December 31 - Acts 2:37-47

Tuesday, December 31, 2013

Acts 2:37-47 – The Effects of the Sermon

The Jews in the crowd reacted and responded to Peter’s sermon immediately. Their hearts were struck as they recognized the guilt in their lives that came from rejecting the Messiah. To their query as to what they should do, Peter set forth the four points of conversion.

First they had to repent, then be baptized in the name of Jesus Christ. Next there would be forgiveness for their sins and finally they would receive the gift of the Holy Spirit. These four components become central to the message of Acts, but not in any particular order since the Spirit will not be tied to mankind’s patterns. He will work as he will work, in his own time and by his own will. In Acts 10:44-48, the Spirit is poured out on the people and that is then followed by water baptism.

With the action completed, Luke summarizes what happened and shows the reader what life was like in the early days of the church (Acts 2:42-27). Even with three thousand new believers (Acts 2:41), the community held together, incorporating each person into the fellowship.

There were four practices that the larger community devoted themselves to.

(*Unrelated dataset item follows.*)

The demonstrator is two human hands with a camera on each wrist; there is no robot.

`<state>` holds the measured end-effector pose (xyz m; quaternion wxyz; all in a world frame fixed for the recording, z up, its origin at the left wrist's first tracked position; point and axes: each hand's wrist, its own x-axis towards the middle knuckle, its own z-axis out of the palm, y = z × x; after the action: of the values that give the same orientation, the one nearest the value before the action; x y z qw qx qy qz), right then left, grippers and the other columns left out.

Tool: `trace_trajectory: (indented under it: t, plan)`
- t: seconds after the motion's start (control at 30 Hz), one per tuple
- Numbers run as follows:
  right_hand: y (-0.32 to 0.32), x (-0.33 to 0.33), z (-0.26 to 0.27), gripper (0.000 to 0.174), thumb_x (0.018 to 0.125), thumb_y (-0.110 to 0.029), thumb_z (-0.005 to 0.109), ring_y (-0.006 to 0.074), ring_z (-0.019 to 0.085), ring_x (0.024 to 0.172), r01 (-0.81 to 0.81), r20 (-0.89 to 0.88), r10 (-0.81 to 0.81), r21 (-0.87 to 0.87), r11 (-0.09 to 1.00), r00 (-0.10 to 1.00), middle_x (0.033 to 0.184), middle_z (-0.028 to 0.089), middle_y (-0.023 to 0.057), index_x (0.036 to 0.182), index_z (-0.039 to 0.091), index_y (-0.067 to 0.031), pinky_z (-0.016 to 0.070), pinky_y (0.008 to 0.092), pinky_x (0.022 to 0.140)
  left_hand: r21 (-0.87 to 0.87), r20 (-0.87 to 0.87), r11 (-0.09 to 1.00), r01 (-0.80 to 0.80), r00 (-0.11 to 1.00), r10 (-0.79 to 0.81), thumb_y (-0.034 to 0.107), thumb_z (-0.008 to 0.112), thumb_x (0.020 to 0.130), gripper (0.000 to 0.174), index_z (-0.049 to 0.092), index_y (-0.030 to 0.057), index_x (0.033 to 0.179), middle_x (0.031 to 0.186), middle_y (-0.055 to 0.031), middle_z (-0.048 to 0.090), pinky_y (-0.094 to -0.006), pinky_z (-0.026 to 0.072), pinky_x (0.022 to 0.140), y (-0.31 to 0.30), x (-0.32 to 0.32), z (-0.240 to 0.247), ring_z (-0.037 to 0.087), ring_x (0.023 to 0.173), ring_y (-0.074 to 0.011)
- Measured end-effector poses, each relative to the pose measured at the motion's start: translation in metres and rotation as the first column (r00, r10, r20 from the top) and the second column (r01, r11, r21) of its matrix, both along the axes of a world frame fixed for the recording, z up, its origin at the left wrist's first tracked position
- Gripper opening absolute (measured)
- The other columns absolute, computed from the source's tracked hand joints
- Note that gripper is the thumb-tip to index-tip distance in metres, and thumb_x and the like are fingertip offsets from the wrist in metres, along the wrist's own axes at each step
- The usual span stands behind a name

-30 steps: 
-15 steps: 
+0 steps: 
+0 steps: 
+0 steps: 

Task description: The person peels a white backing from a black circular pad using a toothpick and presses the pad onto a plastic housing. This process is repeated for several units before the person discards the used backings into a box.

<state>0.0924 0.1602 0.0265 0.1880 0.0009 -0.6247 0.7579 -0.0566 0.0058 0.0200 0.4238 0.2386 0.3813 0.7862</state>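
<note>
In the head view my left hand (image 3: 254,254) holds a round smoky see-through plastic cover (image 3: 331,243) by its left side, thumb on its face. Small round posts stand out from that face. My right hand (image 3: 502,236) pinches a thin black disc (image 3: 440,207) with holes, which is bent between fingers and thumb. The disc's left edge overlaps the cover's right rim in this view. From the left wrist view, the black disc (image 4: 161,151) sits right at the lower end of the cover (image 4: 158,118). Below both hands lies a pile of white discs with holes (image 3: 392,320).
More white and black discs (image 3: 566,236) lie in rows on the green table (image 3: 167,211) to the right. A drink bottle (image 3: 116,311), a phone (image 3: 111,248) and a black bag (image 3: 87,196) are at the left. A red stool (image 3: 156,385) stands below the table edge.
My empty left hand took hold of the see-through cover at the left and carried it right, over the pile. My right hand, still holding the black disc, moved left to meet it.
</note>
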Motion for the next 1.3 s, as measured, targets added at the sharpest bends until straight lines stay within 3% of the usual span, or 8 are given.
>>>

The teaching of the apostles: Just as Jesus had instructed the twelve, they, in turn, passed that teaching on. Secondly, their fellowship was so important that Luke adds a strong article – ‘the fellowship.’ This held many meanings, from association with each other to close relationships that were built, to communion and sharing of their goods with each other. They cared for each other without thought for themselves. Thirdly, the breaking of bread was more than likely the remembrance of the Lord’s Supper. It was more than eating a meal together, but was an opportunity on a regular basis to remember why they even existed as a community. Finally, Luke again employs the formal article in telling his readers that the community devoted themselves to ‘the prayers.’ There were hours devoted to prayer throughout the day and those would have been observed, as well as regular worship and private worship and prayer.

Miracles continued to be performed by the apostles, filling the community with awe, drawing them together as a unified group. They were ready to meet each other’s needs. Their hearts were filled with gladness and from that poured generosity. They praised God and each day more were added to their number.

The work that began with the birth of a baby boy has been transformed into the birth of the church and its rapid growth, soon to fill the whole world.